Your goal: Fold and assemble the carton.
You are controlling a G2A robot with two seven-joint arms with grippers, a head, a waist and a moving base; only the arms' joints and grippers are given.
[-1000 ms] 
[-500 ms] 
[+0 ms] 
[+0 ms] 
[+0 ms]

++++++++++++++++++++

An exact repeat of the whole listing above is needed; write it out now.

| ANSWER SECTION |
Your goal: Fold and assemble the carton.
You are controlling a G2A robot with two seven-joint arms with grippers, a head, a waist and a moving base; only the arms' joints and grippers are given.
[-1000 ms] 
[-500 ms] 
[+0 ms] 
[+0 ms] 
[+0 ms]

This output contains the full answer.